Fabio Quartararo a envoyé un signal fort au paddock MotoGP : il est prêt à rugir à nouveau en 2026. Après plusieurs saisons difficiles, le pilote Yamaha affirme que le plus dur est derrière lui — et que l’heure du renouveau a sonné.
Un bilan 2025 contrasté mais porteur d’espoirs pour Quartararo
Il y a un an, Fabio Quartararo semblait au bord du gouffre. Déclassé au fil des saisons — 10e en 2023, puis 13e en 2024 — le champion du monde MotoGP 2021 a stoppé l’hémorragie en 2025 avec une 9e position au championnat et 201 points marqués. Une remontée relative, mais pleine de signaux encourageants.
Cette saison a en effet marqué un renouveau partiel : 5 pole positions, 3 podiums et une victoire presque assurée à Silverstone, interrompue par une panne mécanique. C’est bien au-dessus des standards de 2024 où Quartararo n’était jamais monté sur le podium, ni même jugé compétitif sur l’ensemble du championnat. Pourtant, le Français se méfie toujours.
La Yamaha M1 reste imprévisible, alternant les fulgurances d’un tour rapide avec une incapacité chronique à performer le dimanche. Son irrégularité a entamé la confiance du clan Quartararo envers la direction technique de Yamaha. Chez le constructeur d’Iwata, les ajustements arrivent, mais pas toujours au bon rythme, ni dans le bon sens.
2026, tournant stratégique : nouveau moteur, nouveau discours
C’est pourtant avec un discours résolument offensif que Fabio Quartararo a conclu sa saison 2025. À travers un message publié sur son compte Instagram (source : Instagram), le pilote de 26 ans a mis les choses au clair : il n’a pas dit son dernier mot. « Ce n’est que l’échauffement pour ce qui arrive », écrit-il, laissant entendre que le meilleur reste à venir et que la saison 2026 sera celle de la reconquête.
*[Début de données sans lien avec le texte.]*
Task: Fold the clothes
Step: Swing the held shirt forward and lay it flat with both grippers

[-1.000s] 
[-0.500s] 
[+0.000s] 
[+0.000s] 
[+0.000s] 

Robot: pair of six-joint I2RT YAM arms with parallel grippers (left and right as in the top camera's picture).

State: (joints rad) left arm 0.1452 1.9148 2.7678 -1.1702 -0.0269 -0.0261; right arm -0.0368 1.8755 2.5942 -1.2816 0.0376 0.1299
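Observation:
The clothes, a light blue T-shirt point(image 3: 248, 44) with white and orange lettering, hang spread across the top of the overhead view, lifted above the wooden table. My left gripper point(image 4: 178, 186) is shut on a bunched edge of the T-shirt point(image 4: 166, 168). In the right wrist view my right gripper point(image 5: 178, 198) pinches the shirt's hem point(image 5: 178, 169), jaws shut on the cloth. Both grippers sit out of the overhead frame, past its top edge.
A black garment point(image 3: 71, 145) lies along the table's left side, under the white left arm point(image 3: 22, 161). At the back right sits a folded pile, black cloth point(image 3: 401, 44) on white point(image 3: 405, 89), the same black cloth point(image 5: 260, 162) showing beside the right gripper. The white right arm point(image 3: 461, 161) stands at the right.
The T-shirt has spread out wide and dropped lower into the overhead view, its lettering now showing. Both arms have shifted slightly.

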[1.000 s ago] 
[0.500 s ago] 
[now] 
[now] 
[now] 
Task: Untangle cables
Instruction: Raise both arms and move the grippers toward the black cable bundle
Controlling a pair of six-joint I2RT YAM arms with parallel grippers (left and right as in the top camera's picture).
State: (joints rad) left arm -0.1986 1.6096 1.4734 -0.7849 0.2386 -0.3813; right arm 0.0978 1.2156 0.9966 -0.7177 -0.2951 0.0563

Un message clair envoyé à ses rivaux, mais aussi à Yamaha. Car le défi technique n’est pas mince : en 2026, la marque japonaise franchit un cap décisif en abandonnant son historique moteur quatre cylindres en ligne au profit d’un V4, plus agressif et plus adapté aux exigences actuelles du MotoGP.
Mais à ce jour, rien ne garantit que la transition sera un succès immédiat. Le projet V4 de Yamaha, bien qu’ambitieux, semble encore manquer de maturité. Quartararo n’a pas hésité à exprimer ses doutes publiquement ces derniers mois, estimant que les ingénieurs doivent retrouver une approche centrée sur la performance globale, et non uniquement sur la puissance moteur.
Le compte à rebours vers Sepang a commencé
Les premiers indices tangibles ne tarderont pas à arriver : le Français participera aux essais de pré-saison dès fin janvier à Sepang, suivis de deux autres tests cruciaux en Malaisie début février, puis à Buriram les 21 et 22 février. Autant d’opportunités pour vérifier si la nouvelle M1 peut enfin accompagner les ambitions de son pilote star.
Contractuellement aussi, l’année 2026 sera déterminante. Avec plusieurs top pilotes arrivant en fin de contrat, Quartararo pourrait fortement peser sur le marché des transferts. Un retour au sommet lui permettrait non seulement de regagner sa place parmi les favoris au titre, mais aussi de repositionner Yamaha comme un prétendant crédible dans la bataille technologique et stratégique que se livrent les constructeurs.
Pour l’instant, une chose est sûre : Quartararo ne veut plus subir. Et il le dit haut et fort. L’heure de la reconstruction est passée, celle de l’attaque commence maintenant.